* **TASK DESCRIPTION**: Repeat the full listing below verbatim and keep the images out.

··········

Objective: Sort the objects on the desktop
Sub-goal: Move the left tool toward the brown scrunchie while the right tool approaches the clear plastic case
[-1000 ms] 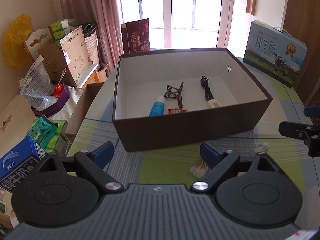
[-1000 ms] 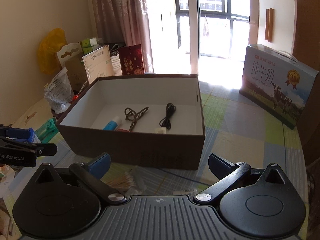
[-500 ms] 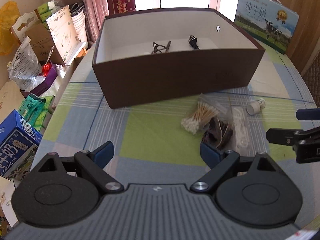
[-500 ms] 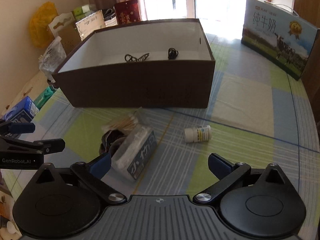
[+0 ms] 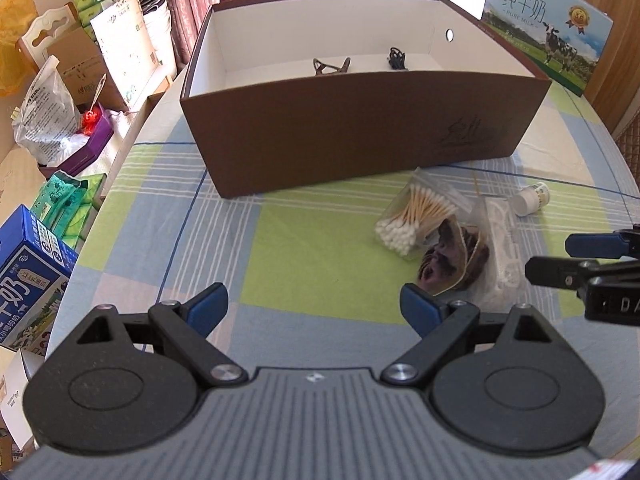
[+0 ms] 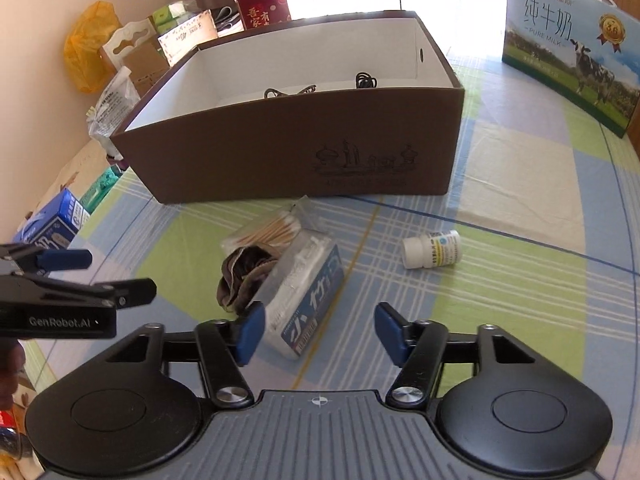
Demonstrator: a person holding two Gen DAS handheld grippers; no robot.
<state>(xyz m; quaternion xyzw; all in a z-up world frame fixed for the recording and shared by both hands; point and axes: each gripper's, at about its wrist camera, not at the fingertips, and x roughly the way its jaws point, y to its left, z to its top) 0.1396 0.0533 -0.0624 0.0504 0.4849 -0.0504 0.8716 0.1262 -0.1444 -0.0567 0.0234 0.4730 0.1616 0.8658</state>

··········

* **RESULT BELOW**:
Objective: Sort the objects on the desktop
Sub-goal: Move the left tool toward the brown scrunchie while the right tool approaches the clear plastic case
[-1000 ms] 
[-1000 ms] 
[-500 ms] 
[-500 ms] 
[+0 ms] 
[+0 ms] 
Demonstrator: a person holding two Gen DAS handheld grippers; no robot.
<state>(xyz m; quaternion xyzw; all in a z-up world frame fixed for the recording and shared by both hands; point and axes: each gripper's, at about its wrist camera, not at the fingertips, and x roughly the way its jaws point, y to its left, z to its top) 0.1396 0.0533 -0.0624 0.0504 0.4849 -0.0504 0.8716 0.1262 -0.1444 -0.0567 0.0234 0.4730 0.1616 0.8658</state>

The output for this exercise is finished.